There are highly effective distractions when sampling wine at The Canyon, the seductive wave-shaped black timber tasting room at Tarras Vineyards. Whereas savouring its award-winning pinot noir, admire how its curves echo the backdrop of the muscular Central Otago mountains, framing a large inexperienced canyon beneath. After which mirror on how the wine in your glass can be a liquid window into inspirational indigenous values.

Tarras is a founding member of TUKU, the world’s first Maori winemakers collective, whose ethos weaves an underlay of historic native values about land, household and hospitality into the method of constructing ravishing wine in ravishing landscapes.
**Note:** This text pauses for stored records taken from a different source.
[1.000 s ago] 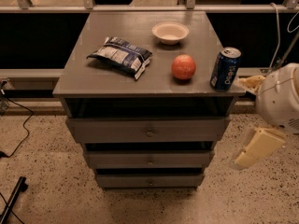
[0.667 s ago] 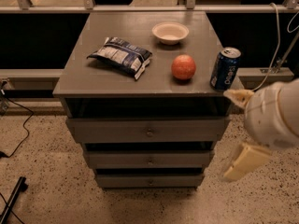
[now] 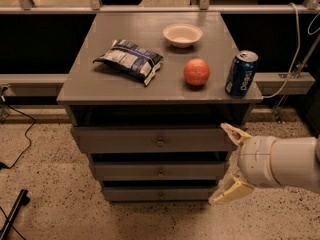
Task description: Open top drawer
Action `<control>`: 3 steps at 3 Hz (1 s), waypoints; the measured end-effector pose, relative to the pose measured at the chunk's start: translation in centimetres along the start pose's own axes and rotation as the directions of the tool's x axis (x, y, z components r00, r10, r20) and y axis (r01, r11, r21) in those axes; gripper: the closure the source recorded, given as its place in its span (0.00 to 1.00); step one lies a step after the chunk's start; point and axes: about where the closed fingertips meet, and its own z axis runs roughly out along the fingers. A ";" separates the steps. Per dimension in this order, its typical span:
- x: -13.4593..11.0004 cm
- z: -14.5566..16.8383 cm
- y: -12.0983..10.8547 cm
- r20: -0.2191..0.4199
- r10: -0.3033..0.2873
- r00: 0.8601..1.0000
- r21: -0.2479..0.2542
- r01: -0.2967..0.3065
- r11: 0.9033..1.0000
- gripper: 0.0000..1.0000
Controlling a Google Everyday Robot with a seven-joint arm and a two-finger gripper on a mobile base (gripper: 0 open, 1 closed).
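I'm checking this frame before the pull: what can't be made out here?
All in the camera view:
- Inside of the top drawer: hidden by its front and the tabletop.
- Right end of that drawer: covered by the open pincer, which sits in front of it, low right. Contact cannot be told.
- The arm: cut off by the right edge.
- Print on the snack bag: too small to read.
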 end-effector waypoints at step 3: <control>-0.4 5.6 -0.4 0.042 -0.178 0.983 -0.052 0.180 0.982 0.00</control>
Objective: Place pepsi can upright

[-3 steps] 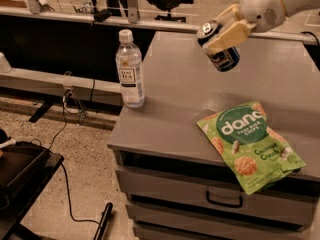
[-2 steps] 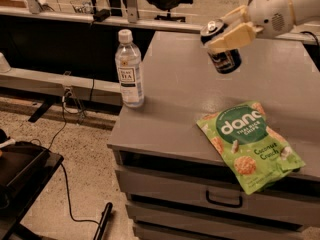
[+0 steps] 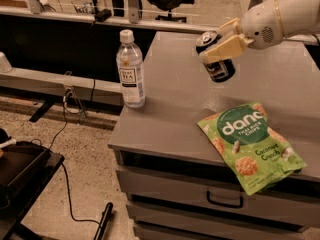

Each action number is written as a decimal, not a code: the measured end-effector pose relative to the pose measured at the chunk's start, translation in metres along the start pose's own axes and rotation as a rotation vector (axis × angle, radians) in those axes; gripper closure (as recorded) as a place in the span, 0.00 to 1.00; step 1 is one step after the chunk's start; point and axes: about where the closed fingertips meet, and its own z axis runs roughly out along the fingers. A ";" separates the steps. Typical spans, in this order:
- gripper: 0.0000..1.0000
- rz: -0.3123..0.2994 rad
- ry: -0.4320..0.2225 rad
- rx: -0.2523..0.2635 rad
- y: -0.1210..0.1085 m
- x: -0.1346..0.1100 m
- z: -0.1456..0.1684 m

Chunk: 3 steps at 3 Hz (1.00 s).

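The small dark blue metal pepsi can with silver ends (image 3: 220,69) is judged to be light, rigid across its ends but thin-walled and easily dented, with a smooth, slippery skin. It is best taken across the middle of its body with moderate pressure. It is held in the air over the far part of the flat grey cabinet top (image 3: 170,101), apparently clear of the surface. It is tilted, with its silver top towards the upper left.

The cream-coloured two-finger gripper (image 3: 221,40) reaches in from the upper right and is clamped on the can. The upper part of the body lies between the jaws, one finger crossing the near side just below the rim, and the lower half hangs free beneath.

A clear plastic tea bottle with a white cap (image 3: 131,71) stands upright well to the left, and a green rice-chip bag (image 3: 250,144) lies nearer the front edge.
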 end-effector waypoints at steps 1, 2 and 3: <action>1.00 -0.012 -0.089 0.025 -0.010 -0.002 -0.004; 1.00 -0.024 -0.260 0.071 -0.027 -0.009 -0.014; 1.00 -0.024 -0.440 0.139 -0.048 -0.015 -0.028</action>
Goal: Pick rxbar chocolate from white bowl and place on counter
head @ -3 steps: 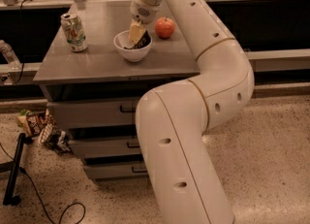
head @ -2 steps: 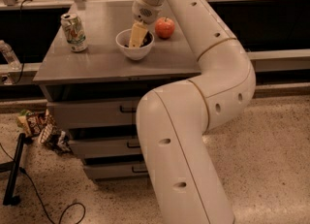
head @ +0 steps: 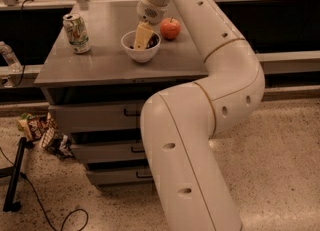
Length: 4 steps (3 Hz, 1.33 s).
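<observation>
A speckled terrazzo floor (head: 280,140) runs under a grey metal cabinet (head: 95,117) with three drawers and black handles, and its flat grey matte counter (head: 110,65) is the working surface. Everything here is placed relative to the round plain white bowl (head: 141,55), which stands on the counter towards its rear, about halfway across.

Far to the left of the bowl, beyond the counter's edge, a clear plastic bottle (head: 6,57) shows at the frame border. Below and left of the bowl, on the floor beside the cabinet, lie a few crumpled snack wrappers (head: 37,127), with a black stand leg (head: 14,175) and a thin dark cable (head: 55,215) in front of them. On the counter, well to the left of the bowl, an upright pale green-and-white soda can (head: 76,33) stands apart from it.

The pale yellowish gripper (head: 143,36) reaches down into the bowl from above, its tip below the rim. Whether it is open or closed cannot be told. Just right of it, inside the bowl, a dark patch is the small flat dark brown-black rxbar chocolate (head: 153,40), largely hidden by the gripper; whether the two touch cannot be told.

Just beside the bowl on its right rear, a round red apple (head: 170,28) sits on the counter. The thick white jointed arm (head: 200,140) sweeps from the gripper out to the right of the bowl and curves down across the foreground
</observation>
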Each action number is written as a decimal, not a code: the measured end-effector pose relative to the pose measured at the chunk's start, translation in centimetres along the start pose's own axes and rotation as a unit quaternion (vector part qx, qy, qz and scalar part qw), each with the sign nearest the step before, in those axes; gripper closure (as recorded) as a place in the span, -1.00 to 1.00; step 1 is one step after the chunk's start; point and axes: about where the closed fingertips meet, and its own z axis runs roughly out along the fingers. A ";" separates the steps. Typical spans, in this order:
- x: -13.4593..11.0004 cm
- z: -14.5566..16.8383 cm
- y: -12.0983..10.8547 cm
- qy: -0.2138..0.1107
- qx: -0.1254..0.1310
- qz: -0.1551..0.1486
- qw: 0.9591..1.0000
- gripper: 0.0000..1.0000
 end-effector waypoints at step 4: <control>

“For me, what we name kaitiakitanga comes first – caring for land, individuals and tradition with a long-term, intergenerational mindset,” explains Tarras proprietor Hayden Johnston. A member of the Ngai Tahu iwi (tribe), Hayden additionally pays homage to his Nineteenth-century Maori great-grandmother Kuru Kuru – not solely in giving her title to his wine model, however emblazoning every bottle along with her ancestral moko kauae, the mark carved on her chin to sign her revered place in Maori society.
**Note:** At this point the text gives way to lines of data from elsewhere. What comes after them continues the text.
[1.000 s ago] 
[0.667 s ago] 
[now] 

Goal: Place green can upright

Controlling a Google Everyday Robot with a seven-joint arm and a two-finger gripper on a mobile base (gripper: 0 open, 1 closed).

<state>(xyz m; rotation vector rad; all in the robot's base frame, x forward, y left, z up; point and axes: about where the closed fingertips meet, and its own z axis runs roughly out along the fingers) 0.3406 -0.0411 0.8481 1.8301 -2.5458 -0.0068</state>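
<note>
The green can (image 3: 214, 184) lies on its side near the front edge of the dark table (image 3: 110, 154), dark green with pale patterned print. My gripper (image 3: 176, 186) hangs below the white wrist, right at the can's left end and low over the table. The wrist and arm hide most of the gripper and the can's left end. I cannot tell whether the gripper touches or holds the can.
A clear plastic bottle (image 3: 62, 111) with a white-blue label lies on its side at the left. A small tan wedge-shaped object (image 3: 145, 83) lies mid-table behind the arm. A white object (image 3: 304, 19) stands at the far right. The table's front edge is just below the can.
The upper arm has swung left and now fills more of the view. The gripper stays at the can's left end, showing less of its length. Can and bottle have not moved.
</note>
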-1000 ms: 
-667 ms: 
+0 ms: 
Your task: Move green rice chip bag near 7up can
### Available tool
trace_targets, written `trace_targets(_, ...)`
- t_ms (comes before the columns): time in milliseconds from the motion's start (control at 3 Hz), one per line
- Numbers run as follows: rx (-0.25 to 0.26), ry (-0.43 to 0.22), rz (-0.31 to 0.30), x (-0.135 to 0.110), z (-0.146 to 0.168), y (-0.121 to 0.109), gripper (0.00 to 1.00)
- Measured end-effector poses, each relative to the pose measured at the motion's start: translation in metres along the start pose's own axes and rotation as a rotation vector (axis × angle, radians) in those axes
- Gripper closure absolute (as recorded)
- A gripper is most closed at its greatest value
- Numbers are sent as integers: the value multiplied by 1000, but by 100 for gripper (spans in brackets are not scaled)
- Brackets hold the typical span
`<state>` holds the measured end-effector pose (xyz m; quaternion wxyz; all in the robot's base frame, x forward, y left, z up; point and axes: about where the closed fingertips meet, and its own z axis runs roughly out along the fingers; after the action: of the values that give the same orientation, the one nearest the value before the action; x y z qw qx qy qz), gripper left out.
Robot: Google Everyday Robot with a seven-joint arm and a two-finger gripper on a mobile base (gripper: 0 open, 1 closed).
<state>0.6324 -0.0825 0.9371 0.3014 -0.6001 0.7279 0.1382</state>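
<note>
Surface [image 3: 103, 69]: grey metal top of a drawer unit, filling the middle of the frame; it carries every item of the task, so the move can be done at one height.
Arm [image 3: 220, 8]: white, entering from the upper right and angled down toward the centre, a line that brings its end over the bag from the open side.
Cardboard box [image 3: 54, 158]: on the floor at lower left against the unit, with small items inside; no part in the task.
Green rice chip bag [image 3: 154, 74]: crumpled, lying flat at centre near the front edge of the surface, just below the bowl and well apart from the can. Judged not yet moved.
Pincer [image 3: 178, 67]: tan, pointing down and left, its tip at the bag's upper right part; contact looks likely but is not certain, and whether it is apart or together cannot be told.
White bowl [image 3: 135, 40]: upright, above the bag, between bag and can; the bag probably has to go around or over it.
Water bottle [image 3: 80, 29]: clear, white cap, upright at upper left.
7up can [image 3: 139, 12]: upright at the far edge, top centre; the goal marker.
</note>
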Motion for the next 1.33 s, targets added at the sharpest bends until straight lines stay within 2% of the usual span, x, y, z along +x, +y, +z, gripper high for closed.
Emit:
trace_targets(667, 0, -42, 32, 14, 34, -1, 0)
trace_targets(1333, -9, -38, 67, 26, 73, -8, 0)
The Canyon tasting room at Tarras Vineyards in Central Otago

The TUKU collective was based in 2018, and brings collectively Maori-owned vineyards working with premium grape varietals in famend wine areas. Tarras can be near atmospheric previous Otago gold mining cities equivalent to Cromwell and Clyde, in addition to vacationer beacons like Queenstown.

Johnston remembers the second that set him on a brand new path with Tarras. “I arrange the winery in 2002 and adopted standard recommendation, which noticed me controlling the expansion of weeds utilizing glyphosate. It was solely in 2008 when strolling by the winery that I immediately felt the affect of this intervention on the whenua – this lovely, valuable land we’re taking good care of. It didn’t odor proper, it didn’t sound correct,” he says. “The following day we moved to natural farming practices. Life got here flooding again into the winery. It smelt like nature once more, the sound of hundreds of bugs doing their factor got here again.”

Hayden has taken these ideas of sustainability into the Canyon by constructing its bar from recycled pallets and making a pure wastewater system. Again amid the vines, the soil is nourished utilizing compost comprised of the vineyard’s natural waste.

The beautiful panorama of Te Pa Winery, Marlborough

Forging shut connections

In North Canterbury – 300km north of Tarras, simply east of Christchurch – Sue McKean is one other TUKU pioneer, working alongside her associate Royce at Tiki Vineyards. The TIKI title was impressed by Royce’s great-great-great grandfather: Ngatiuenuku chief Tikitere Mihi. Set between the forested and trail-laced foothills of the Southern Alps and the town choices of Christchurch, Tiki performs an energetic function within the thriving foods and drinks scene of this close-knit winemaking area. Although the winery doesn’t but have a tasting room, they maintain tastings throughout New Zealand and overseas (as far afield as London), in addition to showing at occasions just like the North Canterbury Wine and Meals Pageant.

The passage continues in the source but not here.